TEXT OF MARKER ERECTED ON JUNE 28, 1997
MEXICO, JUNIATA COUNTY, PENNSYLVANIA
First White Settlement in the Juniata Valley
Several years in advance of other European settlers, Frederick Staring (Starns) led a small band of fellow countrymen from German Flatts in the Mohawk Valley of NY in 1741 to boldly locate themselves in the valley of the Juniata.
"About the year 1740 or 1741, one Frederick Star (Starns), a German, with two or three more of his countrymen, made some settlements at the above place,... on Big Juniata, situate at the distance of twenty-five miles from the mouth thereof, and about
ten miles north of the Blue Hills, a place much esteemed by the Indians for some of their best hunting grounds ...."
The settlers were discovered by the Delawares at Shamokin who complained, in 1742 to Governor Thomas in Philadelphia, via the Six Nation Council deputies, alleging that this was a breach of
the 1682 treaty with William Penn and subsequent confirming treaties. Richard Peters, Secretary to the proprietors, under a proclamation from the governor and at the directions of the proprietors, caused the Germans to be driven out in June 1743.

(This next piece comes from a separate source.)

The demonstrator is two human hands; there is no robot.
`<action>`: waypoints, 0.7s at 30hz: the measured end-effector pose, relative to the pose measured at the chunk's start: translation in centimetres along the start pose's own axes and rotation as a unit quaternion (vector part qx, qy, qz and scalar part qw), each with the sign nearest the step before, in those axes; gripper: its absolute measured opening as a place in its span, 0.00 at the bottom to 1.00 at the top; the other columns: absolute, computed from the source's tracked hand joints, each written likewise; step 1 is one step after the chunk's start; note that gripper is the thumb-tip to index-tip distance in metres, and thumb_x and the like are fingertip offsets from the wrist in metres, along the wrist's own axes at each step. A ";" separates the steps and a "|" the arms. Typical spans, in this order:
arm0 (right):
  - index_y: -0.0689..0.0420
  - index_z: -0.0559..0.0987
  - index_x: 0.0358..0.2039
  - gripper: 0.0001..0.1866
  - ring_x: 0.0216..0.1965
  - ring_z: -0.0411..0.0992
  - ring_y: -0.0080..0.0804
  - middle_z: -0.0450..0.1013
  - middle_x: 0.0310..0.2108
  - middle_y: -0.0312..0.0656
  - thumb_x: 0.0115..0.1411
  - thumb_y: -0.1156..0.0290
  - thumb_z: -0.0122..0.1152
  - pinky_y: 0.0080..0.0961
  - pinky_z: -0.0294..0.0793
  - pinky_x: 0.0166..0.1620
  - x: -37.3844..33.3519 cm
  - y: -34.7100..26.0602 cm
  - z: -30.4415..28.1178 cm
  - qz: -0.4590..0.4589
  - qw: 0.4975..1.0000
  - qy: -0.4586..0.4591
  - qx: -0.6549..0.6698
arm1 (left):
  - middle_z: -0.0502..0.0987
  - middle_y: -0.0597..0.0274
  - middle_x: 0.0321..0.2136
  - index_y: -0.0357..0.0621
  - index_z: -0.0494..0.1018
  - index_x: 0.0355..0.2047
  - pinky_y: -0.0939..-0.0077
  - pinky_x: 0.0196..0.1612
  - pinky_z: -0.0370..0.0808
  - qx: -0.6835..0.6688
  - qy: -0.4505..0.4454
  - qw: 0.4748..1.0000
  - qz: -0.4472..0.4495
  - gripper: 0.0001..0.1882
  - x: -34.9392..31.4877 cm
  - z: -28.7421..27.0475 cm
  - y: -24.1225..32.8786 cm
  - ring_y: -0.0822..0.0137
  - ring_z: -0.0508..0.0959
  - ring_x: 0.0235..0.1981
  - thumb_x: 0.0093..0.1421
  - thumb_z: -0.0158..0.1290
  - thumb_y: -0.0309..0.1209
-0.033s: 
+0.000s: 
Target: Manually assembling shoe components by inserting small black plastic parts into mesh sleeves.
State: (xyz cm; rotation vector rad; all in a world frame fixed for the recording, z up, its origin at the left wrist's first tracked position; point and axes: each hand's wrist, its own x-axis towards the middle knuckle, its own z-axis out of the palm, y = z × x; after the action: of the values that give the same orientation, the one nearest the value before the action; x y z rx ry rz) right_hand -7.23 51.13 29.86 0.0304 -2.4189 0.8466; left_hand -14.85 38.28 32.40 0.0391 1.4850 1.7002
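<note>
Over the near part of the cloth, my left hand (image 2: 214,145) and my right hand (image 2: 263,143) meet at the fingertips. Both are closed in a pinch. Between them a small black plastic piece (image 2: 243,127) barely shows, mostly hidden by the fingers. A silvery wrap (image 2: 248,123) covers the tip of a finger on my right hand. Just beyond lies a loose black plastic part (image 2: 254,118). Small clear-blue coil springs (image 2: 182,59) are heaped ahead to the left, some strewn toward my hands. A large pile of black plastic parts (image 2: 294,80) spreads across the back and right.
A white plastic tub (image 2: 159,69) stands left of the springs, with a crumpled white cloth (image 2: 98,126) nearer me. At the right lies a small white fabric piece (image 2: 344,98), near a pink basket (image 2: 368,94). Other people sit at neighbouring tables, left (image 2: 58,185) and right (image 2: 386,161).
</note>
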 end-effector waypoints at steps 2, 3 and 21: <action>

(continued on the opposite side)
First White Settlement in the Juniata Valley
After his eviction here, Frederick Starns, with his wife, daughter and five of his six sons, arrived in Southwest VA and took up land on the New River in the spring of 1744. He became the progenitor of all the large, old Southern Family Starns/Starnes of German descent.
Valentine Staring (Starns), eldest son of Frederick, stayed in Pennsylvania with his wife Jean's kin, the Conynghams, and later claimed his father's settlement land, surveyed as 535 acres. He died here Feb 15, 1761, naming his father Frederick, brothers Frederick and Leonard in his will. To his nephew John, he left "one hundred acres of my land: upon Juniate."
John Starns of Mecklenburg County, NC, on June 19, 1776 sold this one hundred acres to Thomas Rankin of Cumberland County, PA for one hundred and eighty pounds. Capt. John Starns, Mecklenburg County, NC Militia was killed Aug. 16, 1780 in the Revolutionary War Battle of Camden, SC.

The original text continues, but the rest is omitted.